Abb (s): Something everyone is obsessed with, for some reason.
Abbey: A place which was home to religious people at some point in history.
Abhor: The act of hating something while making a disgusted face to show how just much.
Abhorrent: Of the something the face was referencing.
Abide: When you agree to do what you’ve been told. For cowards.
Ability: Capacity. Special ability: superpower.

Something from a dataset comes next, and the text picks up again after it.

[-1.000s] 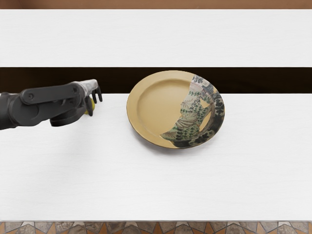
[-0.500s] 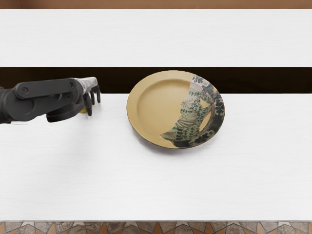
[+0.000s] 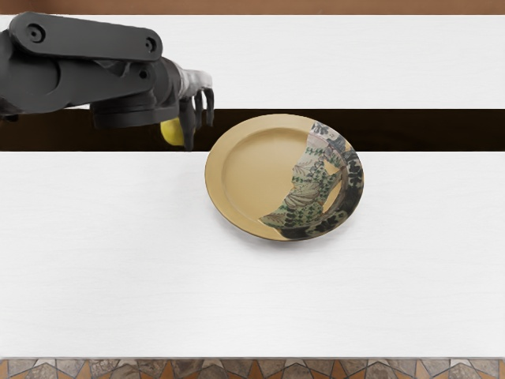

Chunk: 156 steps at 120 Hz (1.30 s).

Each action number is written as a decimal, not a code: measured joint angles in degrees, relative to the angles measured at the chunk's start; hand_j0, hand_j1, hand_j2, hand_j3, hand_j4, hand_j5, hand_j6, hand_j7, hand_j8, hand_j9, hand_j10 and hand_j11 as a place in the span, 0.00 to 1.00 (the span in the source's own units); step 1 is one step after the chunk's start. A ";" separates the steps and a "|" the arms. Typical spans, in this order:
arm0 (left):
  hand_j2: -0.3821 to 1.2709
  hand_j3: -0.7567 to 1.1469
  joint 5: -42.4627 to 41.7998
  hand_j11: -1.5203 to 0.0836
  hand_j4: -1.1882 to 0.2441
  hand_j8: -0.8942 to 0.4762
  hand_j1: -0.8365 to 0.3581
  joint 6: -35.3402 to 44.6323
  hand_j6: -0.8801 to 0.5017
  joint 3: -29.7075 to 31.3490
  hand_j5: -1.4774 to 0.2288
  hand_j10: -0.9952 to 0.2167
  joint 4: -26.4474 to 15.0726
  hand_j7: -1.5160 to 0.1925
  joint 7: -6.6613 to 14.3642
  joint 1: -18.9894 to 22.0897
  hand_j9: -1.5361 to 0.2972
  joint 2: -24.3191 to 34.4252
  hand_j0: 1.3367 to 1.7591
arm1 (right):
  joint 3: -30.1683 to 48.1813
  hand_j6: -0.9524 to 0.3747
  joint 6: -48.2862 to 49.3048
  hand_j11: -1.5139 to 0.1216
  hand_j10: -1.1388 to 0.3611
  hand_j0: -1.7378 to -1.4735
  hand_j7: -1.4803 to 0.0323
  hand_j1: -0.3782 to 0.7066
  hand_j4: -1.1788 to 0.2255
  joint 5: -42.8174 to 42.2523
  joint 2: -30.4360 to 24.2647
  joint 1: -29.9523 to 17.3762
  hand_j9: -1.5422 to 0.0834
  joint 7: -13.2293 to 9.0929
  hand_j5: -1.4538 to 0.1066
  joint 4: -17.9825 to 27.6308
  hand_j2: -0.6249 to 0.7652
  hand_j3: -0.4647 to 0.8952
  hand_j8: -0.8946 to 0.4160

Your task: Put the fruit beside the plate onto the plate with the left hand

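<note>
The left hand (image 3: 188, 93) sits in the upper left of the frame at the end of a bulky dark arm that comes in from the left edge. Its fingers (image 3: 203, 106) are curled downward around a small yellow fruit (image 3: 171, 133), of which only the lower part peeks out beneath the palm. It could be a lemon, but too little of it shows to be sure. The grip comes from above, which makes sense for carrying: the fruit hangs under the hand and can be let go straight down. It looks to be held clear of the white table (image 3: 237, 300), just beside the upper left rim of the plate (image 3: 218, 170) and not yet over it, so I'd judge the carry about halfway done. The plate lies flat in the middle of the frame, mustard-coloured with a leafy patterned patch across its right side, and its wide bare bowl faces the hand, an easy target. What's left seems to be a short move to the right and a release low enough that the fruit doesn't roll off. No right arm shows anywhere.
</note>
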 joint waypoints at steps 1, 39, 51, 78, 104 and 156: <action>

Able: Participle of “can.” You’ll get to “can” soon enough. Then you’ll be ABLE to get it.
Abscond: When you do something bad and leave before people catch on to it. The French exit, only aggravated. I did it once when I went to a funeral and accidentally dropped half a sandwich into the casket. After many unsuccessful attempts to retrieve it, I had to leave before people noticed. All of it was very upsetting. I never told this to anybody.
Absence:
Absinthe: Martha’s no-no drink. I am drinking it right now and it tastes like hand sanitizer. Smells. Like hand sanitizer smells. I’ve never tasted hand sanitizer. Some kids in junior high would drink it to be cool; as I was never one of the cool kids I just shook my head at them.
Absolute: Unlimited superlative, overrules all the other lutes like resolute or salute or abrupt. Absolutism: Henry the VIIth. Louis XIV. You get it.
Absolutely: Really emphatic confirmation, negation, acceptance or denial.
Abstain: To keep from doing something. Think Poncio Pilatos when Jesus.
Abstinence: The educational guideline behind the USA’s failure to prevent teen pregnancy (Yes, I have just nailed social critique).
Abyss: The gap between a cliff and the ground, only you can’t see the ground. More fit for staring at than actually falling into. The phrase “Staring from the edge of a cliff into the abyss” is now overused in songs — so; even if that describes exactly how you feel, do not say it in your song. Not to mention that, if this is exactly how you feel, you’ve been feeling quite unoriginally.
Accelerate: Go faster.
Acceleration: Variable “a” in Physics.
Accent: Something about the way people talk that tells us where they are from. Sometimes funny, at other times very unpleasant. When too much, thick.
Accept: Yes.
Acceptance: Yes, only a noun. The Yes-saying.
Access: Grant if a noun, enter if a verb.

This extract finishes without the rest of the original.